NVTA projects identified
When the Virginia General Assembly approved a regional transportation package for Northern Virginia, it generated as much as $300 million a year to fund transportation projects in the region. NVTA will administer those funds, keeping 60 percent of the revenue for regional projects and dispersing the remaining 40 percent to member localities for their use for local transportation needs. The Alexandria City Council has now identified the regional projects that will be funded with the citys share of the 60 percent of the money that NVTA will administer.

In 2008, the city and Arlington County have asked for funds to develop the Crystal City/Potomac Yard transit way bus rapid transit. In 2009, the city wants to separate busses from automobiles at the King Street Metro and construct a pedestrian pathway that is safe. Also, Alexandria plans to add a fourth entrance to the north side of the Eisenhower Metro station so that pedestrians will not run across busy Eisenhower Avenue to get to the station.

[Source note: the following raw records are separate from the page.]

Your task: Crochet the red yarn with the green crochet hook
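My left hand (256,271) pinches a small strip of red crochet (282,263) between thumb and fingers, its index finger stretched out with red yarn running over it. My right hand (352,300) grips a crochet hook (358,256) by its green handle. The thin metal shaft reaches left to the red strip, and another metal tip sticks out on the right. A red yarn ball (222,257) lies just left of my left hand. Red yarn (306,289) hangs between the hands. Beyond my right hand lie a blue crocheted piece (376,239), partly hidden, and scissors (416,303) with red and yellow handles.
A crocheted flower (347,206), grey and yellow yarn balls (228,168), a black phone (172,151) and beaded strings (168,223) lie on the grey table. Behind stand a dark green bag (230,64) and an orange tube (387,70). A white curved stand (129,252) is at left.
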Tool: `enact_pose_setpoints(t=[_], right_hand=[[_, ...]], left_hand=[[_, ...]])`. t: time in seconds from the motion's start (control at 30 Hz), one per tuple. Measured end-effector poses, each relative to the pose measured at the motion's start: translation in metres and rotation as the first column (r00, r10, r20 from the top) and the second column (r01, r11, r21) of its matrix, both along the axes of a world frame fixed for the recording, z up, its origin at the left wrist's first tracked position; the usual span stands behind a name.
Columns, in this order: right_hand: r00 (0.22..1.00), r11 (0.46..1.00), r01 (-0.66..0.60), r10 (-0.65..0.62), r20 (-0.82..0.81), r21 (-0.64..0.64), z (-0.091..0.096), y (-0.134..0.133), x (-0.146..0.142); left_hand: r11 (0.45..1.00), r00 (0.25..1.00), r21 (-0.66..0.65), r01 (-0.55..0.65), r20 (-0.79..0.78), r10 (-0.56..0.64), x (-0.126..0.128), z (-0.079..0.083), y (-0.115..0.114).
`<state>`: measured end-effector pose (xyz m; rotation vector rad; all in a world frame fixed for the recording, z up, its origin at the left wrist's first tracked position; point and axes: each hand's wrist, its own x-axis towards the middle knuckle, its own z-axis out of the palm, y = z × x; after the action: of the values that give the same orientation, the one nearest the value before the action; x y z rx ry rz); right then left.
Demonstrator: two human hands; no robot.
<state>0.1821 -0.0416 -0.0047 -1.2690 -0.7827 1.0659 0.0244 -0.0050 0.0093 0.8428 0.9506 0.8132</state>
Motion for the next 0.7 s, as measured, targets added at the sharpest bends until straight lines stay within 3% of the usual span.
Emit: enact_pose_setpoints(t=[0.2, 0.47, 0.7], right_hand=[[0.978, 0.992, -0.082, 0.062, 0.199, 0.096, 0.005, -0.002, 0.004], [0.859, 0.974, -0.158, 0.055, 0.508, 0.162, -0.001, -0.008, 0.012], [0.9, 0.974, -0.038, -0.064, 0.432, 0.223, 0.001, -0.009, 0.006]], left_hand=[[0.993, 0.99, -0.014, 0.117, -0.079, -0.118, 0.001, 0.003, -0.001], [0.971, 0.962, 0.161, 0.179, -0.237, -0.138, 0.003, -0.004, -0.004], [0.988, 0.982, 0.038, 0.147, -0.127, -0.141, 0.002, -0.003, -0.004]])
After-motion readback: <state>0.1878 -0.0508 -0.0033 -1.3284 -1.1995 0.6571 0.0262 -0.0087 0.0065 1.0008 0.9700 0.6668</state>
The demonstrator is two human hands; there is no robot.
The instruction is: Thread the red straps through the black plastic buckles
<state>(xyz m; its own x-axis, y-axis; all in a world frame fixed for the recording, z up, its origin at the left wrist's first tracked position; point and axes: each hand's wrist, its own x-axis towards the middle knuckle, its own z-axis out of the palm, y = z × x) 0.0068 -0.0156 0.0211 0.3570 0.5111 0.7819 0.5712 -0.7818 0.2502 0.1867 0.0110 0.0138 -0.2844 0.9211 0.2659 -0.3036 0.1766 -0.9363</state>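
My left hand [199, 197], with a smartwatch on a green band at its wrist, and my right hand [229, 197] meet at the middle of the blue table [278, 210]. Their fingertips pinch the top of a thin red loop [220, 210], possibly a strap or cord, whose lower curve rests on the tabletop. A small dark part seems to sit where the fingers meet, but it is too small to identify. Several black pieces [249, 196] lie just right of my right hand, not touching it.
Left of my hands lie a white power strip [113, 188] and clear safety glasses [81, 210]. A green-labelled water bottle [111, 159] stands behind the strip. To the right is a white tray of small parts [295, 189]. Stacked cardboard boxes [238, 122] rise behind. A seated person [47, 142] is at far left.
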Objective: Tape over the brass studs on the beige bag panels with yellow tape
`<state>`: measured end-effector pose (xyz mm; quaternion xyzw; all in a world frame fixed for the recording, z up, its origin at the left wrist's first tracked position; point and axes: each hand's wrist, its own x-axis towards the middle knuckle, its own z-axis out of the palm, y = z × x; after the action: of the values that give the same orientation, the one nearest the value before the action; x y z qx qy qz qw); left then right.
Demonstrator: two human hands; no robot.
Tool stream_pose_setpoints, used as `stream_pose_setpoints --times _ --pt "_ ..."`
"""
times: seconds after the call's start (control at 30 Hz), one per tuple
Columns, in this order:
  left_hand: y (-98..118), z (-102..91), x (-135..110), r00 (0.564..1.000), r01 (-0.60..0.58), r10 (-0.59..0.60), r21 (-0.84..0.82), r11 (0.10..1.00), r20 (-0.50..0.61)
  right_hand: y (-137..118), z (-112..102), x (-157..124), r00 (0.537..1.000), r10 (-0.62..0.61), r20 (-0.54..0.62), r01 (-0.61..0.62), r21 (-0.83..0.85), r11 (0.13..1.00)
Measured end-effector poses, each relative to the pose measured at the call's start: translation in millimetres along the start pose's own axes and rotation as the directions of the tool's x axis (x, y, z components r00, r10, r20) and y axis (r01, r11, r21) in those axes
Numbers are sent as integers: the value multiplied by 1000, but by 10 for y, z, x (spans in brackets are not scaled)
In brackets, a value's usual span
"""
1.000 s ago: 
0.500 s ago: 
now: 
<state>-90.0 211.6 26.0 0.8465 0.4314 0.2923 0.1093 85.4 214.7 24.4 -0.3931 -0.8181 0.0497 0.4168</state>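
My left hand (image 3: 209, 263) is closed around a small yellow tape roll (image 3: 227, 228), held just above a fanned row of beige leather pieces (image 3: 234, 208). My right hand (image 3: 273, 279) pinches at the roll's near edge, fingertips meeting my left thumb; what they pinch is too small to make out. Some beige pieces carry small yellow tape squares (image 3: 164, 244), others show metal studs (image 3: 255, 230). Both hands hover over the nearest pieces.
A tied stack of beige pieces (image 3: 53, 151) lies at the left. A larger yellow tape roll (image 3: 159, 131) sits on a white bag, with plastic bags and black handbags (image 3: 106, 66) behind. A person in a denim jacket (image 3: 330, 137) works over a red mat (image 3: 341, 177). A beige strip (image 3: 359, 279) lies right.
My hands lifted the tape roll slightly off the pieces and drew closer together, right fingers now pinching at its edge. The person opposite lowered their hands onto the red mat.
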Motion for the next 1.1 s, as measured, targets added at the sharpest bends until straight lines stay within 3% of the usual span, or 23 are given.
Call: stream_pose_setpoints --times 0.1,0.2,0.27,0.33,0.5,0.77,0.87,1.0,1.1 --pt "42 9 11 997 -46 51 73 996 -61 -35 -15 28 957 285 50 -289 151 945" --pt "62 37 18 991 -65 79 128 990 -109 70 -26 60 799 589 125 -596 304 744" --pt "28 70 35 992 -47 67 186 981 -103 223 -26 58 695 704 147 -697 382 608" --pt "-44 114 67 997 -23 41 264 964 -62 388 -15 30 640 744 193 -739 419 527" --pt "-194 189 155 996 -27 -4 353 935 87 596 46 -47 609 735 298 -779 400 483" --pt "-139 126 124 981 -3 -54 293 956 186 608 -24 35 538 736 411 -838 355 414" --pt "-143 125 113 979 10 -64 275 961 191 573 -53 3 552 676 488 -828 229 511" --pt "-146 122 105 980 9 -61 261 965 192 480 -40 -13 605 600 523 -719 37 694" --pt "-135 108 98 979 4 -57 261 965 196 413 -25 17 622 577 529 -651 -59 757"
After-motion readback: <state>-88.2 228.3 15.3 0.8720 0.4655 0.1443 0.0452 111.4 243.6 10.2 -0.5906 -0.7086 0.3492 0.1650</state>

The King Street Metro station also needs renovation, another project on the list.

In 2010, the city would like to renovate the pedestrian tunnel under I-395 at Van Dorn Street to make it safer and more weather-proof. This will help in connecting the Holmes Run Greenway to Fairfax County, though it will not entirely complete the connection. The city also plans to widen Eisenhower Avenue.

Braddock, King and Quaker intersection
Everyone recognizes that the intersection at Braddock, King and Quaker is dangerous. Three years ago, a study led to new signals and some upgrades. Virginia Congressman Jim Moran has earmarked funds for redesigning this intersection but nothing substantive has been done. Now, the city will study the matter once again.

I really hope that you consider a traffic circle here because I think that might be the only way to solve this problem, said Councilman Rob Krupicka.

Strategic Plan for Historic Preservation
The Office of Historic Alexandria and the Historic Alexandria Resource Commission presented a proposed strategic plan for protecting and preserving the citys historic places.

We want to remove any impediment to our school children visiting and taking advantage of our museums and other historic sites, said Ellen Stanton, HARCs chair.

City Manager Jim Hartmann will review the proposed plan and its budget implications and will make recommendations to Council early next year.